## What you have to do
Please copy out the entries below exactly, beginning with the line that contains "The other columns" and ending with the line that contains "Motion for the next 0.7", and include nothing outside that span.

## Listed records
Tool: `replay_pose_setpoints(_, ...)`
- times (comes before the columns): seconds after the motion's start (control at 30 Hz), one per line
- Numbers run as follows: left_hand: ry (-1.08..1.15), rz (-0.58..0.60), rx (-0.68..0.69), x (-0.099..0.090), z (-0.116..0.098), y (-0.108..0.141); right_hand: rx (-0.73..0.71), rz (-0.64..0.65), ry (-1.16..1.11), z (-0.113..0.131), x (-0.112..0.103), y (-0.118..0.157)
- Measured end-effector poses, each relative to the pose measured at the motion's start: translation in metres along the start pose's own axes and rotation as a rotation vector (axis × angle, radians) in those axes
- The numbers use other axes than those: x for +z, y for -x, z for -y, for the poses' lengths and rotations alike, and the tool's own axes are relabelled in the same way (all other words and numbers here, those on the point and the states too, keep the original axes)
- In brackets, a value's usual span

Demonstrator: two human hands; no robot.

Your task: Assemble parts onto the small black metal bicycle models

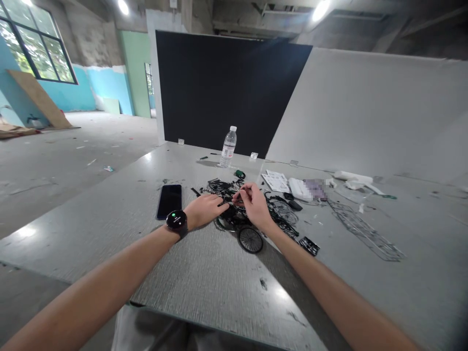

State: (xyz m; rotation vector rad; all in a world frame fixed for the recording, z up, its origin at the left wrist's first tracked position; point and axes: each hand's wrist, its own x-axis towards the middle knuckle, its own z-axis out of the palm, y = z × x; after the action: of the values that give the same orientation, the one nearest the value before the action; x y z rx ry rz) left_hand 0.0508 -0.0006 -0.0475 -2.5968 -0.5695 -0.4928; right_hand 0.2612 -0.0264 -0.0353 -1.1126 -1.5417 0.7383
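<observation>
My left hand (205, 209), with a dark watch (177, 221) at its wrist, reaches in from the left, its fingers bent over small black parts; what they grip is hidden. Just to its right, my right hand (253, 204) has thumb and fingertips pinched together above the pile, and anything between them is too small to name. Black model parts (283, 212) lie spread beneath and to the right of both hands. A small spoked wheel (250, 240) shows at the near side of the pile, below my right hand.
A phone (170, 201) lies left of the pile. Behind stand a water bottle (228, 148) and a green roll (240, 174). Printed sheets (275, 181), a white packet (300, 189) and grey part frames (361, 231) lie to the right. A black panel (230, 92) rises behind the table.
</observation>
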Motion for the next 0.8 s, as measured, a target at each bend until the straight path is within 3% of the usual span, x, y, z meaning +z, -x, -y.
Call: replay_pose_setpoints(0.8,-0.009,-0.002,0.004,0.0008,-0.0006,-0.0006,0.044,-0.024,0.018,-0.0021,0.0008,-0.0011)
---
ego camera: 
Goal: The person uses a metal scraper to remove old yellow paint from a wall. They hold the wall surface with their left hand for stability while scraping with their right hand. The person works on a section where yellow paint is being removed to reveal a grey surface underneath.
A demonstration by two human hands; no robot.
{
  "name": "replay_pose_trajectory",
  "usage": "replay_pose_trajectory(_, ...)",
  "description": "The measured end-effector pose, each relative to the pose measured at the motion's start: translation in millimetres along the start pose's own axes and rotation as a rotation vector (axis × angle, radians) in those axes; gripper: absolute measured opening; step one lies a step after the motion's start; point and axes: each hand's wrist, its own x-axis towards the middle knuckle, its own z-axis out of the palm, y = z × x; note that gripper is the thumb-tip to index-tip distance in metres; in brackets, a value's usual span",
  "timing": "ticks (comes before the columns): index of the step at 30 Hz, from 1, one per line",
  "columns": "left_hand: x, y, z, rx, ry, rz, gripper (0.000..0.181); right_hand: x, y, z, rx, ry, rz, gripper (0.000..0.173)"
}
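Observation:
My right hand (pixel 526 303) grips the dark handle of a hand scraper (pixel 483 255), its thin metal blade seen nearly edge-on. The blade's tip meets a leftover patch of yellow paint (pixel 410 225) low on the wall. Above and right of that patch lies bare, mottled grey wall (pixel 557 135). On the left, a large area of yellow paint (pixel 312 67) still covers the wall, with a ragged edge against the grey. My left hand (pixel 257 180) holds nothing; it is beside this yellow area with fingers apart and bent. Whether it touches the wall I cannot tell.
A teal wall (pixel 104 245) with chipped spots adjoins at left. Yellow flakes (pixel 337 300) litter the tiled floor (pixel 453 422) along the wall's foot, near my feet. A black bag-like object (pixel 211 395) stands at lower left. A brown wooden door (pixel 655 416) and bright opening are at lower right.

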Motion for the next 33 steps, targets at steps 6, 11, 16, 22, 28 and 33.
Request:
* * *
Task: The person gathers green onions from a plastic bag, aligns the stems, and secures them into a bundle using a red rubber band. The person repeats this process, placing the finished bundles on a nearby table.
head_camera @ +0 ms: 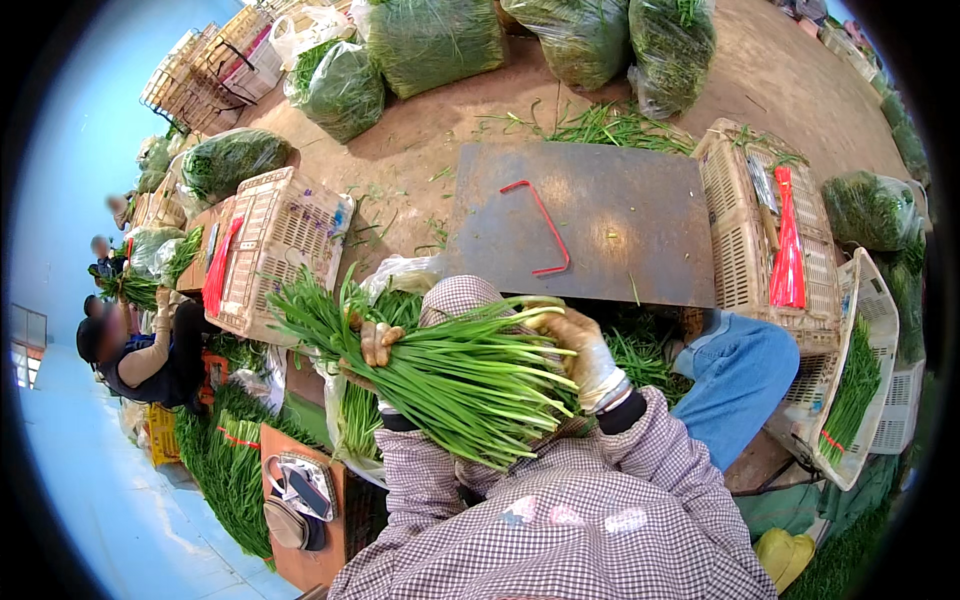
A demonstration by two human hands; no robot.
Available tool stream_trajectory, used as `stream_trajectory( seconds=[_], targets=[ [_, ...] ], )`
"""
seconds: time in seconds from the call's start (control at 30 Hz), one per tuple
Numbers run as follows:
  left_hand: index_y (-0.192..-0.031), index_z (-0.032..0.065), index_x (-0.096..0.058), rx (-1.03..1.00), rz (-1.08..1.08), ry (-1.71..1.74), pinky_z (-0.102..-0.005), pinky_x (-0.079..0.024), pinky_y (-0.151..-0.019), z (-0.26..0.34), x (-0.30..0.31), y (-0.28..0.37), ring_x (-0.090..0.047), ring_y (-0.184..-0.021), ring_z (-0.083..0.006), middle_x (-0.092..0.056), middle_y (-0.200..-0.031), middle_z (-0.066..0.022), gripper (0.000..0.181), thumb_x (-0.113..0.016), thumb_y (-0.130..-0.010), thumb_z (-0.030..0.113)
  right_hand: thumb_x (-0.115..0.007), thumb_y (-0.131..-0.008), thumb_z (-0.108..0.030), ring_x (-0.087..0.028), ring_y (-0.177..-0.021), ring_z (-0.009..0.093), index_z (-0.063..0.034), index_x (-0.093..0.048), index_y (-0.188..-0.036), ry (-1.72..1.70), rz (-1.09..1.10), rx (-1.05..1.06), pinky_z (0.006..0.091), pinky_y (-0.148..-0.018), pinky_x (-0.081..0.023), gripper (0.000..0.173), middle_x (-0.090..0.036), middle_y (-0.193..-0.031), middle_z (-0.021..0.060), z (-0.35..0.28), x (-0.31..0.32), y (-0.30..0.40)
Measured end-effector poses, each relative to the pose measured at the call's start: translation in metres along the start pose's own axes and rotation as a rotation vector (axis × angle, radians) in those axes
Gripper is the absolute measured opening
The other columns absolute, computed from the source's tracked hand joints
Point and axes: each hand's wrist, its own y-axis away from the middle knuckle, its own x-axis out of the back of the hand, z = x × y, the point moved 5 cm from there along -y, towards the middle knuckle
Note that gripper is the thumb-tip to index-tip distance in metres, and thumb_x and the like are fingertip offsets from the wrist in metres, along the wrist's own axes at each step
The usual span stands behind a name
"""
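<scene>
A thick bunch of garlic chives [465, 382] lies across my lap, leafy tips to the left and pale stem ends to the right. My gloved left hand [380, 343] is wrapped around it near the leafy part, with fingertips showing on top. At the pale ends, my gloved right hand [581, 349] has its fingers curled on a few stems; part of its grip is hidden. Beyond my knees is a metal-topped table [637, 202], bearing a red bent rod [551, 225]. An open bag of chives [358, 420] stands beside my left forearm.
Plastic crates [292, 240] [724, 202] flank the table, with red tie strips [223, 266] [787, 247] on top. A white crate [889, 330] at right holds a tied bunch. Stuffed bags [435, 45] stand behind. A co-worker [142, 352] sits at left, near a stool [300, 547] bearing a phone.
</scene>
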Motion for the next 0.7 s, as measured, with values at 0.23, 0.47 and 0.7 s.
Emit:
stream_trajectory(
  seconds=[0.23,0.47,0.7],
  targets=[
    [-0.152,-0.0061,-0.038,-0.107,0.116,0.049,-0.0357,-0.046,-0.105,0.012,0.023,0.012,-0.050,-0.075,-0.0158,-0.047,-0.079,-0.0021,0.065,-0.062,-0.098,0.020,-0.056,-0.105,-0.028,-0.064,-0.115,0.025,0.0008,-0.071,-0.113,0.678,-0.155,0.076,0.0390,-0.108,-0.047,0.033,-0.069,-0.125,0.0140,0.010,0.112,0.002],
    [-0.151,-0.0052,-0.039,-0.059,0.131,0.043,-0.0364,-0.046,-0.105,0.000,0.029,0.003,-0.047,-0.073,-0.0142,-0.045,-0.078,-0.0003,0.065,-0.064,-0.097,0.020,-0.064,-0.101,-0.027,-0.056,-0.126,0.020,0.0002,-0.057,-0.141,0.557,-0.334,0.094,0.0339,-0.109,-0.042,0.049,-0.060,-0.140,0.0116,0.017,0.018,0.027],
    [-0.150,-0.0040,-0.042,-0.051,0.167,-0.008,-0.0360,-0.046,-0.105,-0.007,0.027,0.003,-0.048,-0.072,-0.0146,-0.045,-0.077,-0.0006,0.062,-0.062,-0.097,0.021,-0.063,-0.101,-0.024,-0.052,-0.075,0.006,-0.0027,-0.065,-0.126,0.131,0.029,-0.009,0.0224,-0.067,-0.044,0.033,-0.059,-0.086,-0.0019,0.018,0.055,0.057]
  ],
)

## Exercise answer
The other columns absolute, computed from the source's tracked hand joints
Point and axes: each hand's wrist, its own y-axis away from the middle knuckle, its own x-axis out of the back of the hand, z = x × y, the point moved 5 cm from there along -y, towards the middle knuckle
Note that gripper is the thumb-tip to index-tip distance in metres, and thumb_x and the like are fingertip offsets from the wrist in metres, along the wrist's own axes at each step
The usual span stands behind a name
"""
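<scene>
A thick bunch of garlic chives [465, 382] lies across my lap, leafy tips to the left and pale stem ends to the right. My gloved left hand [380, 343] is wrapped around it near the leafy part, with fingertips showing on top. At the pale ends, my gloved right hand [581, 349] has its fingers curled on a few stems; part of its grip is hidden. Beyond my knees is a metal-topped table [637, 202], bearing a red bent rod [551, 225]. An open bag of chives [358, 420] stands beside my left forearm.
Plastic crates [292, 240] [724, 202] flank the table, with red tie strips [223, 266] [787, 247] on top. A white crate [889, 330] at right holds a tied bunch. Stuffed bags [435, 45] stand behind. A co-worker [142, 352] sits at left, near a stool [300, 547] bearing a phone.
</scene>
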Motion for the next 0.7 s, as measured, with values at 0.23, 0.47 and 0.7 s.

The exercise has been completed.